What to do:
Once you find the line with "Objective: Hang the" in the listing below, set down exactly every line from it through the line with "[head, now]", but no pictures.

Given material:
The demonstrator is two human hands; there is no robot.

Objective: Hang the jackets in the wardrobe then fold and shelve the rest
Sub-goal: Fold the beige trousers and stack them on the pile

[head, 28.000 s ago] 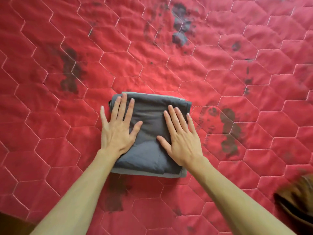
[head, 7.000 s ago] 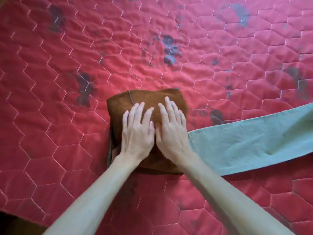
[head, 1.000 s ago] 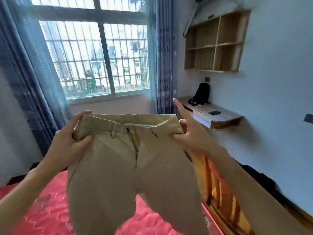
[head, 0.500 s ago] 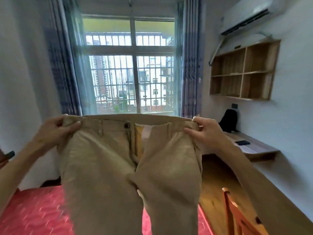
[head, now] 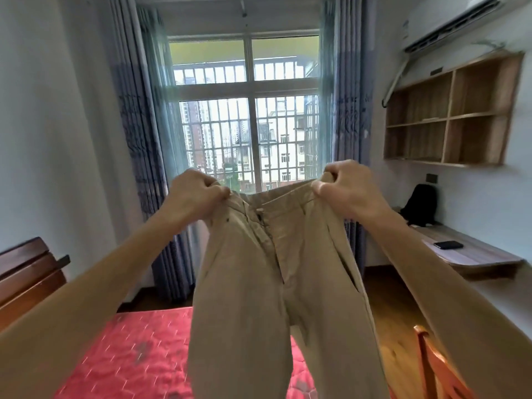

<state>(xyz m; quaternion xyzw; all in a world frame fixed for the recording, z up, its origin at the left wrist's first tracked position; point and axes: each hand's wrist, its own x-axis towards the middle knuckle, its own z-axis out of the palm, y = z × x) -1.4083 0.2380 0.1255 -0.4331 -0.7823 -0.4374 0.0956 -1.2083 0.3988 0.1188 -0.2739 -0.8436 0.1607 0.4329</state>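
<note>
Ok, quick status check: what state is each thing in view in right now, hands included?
Left hand: closed on the waistband's left end.
Right hand: closed on the waistband's right end.
Khaki trousers: unfolded, held up by the waistband, legs hanging, fly open.
Curtains: drawn apart.
Wall shelf: compartments look empty.
Phone: flat on the desk.

**Room layout, seen from the bed**

Trousers (head: 276, 283) hang at centre, above the bed (head: 129, 355), between left hand (head: 193, 197) and right hand (head: 348, 188). Window (head: 247, 125) behind them, a curtain at each side. Headboard (head: 28, 272) far left. Wall shelf (head: 449, 116) right, above the desk (head: 472, 254); bag (head: 419, 205) and phone (head: 448, 245) on the desk. Chair (head: 437, 367) at lower right.
</note>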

Exercise answer:
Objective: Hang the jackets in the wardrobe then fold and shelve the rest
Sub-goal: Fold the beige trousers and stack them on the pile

[head, 28.000 s ago] 
[head, 7.000 s ago] 
[head, 1.000 s ago] 
[head, 0.500 s ago] 
[head, now] 

That completes the answer.